(Records provided)

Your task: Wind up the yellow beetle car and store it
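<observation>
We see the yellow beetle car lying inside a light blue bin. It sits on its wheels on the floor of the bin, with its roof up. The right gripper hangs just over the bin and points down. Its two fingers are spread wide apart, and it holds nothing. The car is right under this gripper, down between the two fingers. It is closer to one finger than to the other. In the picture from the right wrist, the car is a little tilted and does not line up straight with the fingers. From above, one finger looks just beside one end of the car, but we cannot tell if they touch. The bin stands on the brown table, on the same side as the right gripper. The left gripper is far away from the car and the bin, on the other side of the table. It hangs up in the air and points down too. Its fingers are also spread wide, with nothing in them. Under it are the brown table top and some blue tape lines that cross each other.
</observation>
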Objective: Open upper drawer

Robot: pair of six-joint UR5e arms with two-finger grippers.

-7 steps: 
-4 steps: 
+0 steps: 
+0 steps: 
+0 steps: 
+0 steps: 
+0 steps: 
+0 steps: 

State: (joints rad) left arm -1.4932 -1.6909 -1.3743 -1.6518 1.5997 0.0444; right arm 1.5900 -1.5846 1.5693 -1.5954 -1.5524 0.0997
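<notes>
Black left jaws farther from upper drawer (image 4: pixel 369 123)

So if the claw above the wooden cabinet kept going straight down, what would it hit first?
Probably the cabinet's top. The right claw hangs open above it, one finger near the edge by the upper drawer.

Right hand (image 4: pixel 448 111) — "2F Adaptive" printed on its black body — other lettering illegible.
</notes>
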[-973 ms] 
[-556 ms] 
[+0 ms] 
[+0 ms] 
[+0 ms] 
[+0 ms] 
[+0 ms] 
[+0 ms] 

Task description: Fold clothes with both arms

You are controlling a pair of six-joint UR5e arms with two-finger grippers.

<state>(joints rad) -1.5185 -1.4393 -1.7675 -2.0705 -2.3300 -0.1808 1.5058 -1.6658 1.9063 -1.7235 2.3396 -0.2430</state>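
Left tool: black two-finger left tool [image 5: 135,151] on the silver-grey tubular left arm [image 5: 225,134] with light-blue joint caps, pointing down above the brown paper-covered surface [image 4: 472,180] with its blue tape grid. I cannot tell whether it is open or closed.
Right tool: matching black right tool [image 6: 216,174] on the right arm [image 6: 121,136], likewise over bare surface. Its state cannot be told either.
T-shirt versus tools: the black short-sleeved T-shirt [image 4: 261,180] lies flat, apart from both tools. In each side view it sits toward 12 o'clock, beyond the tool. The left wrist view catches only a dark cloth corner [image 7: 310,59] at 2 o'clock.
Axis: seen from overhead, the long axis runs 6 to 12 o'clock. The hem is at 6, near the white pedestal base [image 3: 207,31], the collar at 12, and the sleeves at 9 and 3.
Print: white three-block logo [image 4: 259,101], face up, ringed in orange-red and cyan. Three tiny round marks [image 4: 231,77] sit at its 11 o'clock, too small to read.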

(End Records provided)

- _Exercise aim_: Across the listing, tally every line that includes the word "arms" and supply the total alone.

- _Output below_: 3